● Exercise prompt: Reproduce the data below exactly. Skip the pictures.

------------------------------

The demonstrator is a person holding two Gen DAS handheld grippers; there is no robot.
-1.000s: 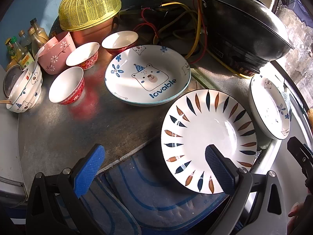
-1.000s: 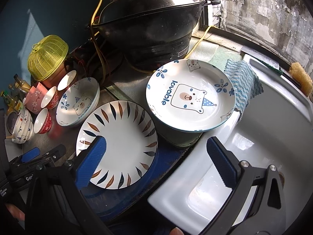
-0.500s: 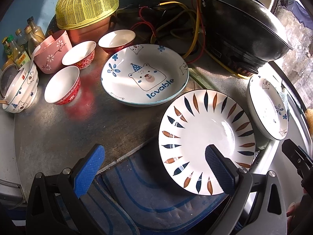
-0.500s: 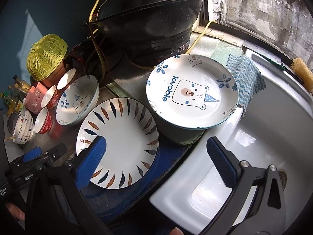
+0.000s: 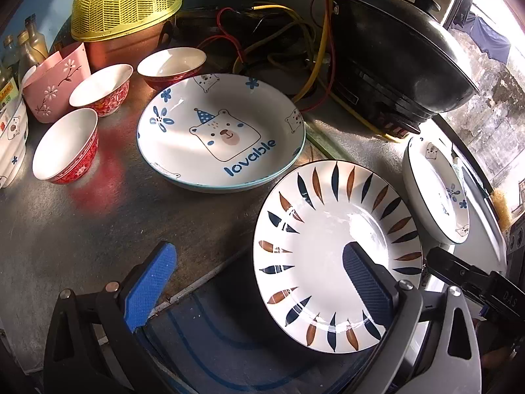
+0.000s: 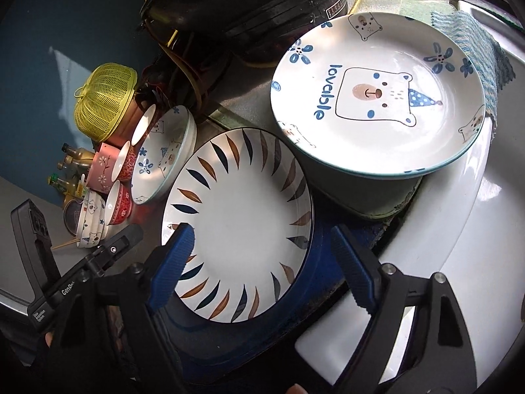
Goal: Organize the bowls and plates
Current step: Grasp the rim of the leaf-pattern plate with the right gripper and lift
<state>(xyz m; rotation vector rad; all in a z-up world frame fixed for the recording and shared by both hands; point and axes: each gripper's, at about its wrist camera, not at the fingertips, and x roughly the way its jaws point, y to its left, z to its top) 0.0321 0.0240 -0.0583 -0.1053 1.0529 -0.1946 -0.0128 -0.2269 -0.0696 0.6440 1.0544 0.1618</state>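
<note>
Hovering wide open, the right gripper [image 6: 262, 262] straddled the leaf-patterned plate [image 6: 242, 220] lying on the blue mat [image 6: 262, 338] beside the sink [image 6: 475, 262]; the left gripper [image 5: 259, 282] also gaped, one pad over that plate's rim.

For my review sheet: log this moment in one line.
left tool open | right tool open, over leaf-pattern plate | nothing held

Harsh window sunlight, plate [image 5: 338, 249] glare, fisheye-warped dark edges.
</note>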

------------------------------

● Final answer:
The demonstrator is a person holding two Gen DAS handheld grippers; there is no robot.
-1.000s: 
-1.000s: 
-0.500s: 
-0.500s: 
+0.000s: 
+0.000s: 
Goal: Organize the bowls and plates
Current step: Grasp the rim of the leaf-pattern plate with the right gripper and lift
<state>(xyz m; rotation vector rad; all in a z-up world frame fixed for the recording and shared by both hands; point and axes: each gripper's, at about its wrist camera, not at the fingertips, and x roughly the way its jaws point, y to its left, z to its top) 0.0321 0.0240 -0.0583 -0.1053 1.0529 -0.1946 -0.0128 -0.2269 -0.0696 0.6440 1.0544 0.1618</state>
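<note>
Hovering wide open, the right gripper [image 6: 262, 262] straddled the leaf-patterned plate [image 6: 242, 220] lying on the blue mat [image 6: 262, 338] beside the sink [image 6: 475, 262]; the left gripper [image 5: 259, 282] also gaped, one pad over that plate's rim.

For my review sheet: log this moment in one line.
left tool open | right tool open, over leaf-pattern plate | nothing held

Harsh window sunlight, plate [image 5: 338, 249] glare, fisheye-warped dark edges.
</note>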

This concludes the answer to the exercise.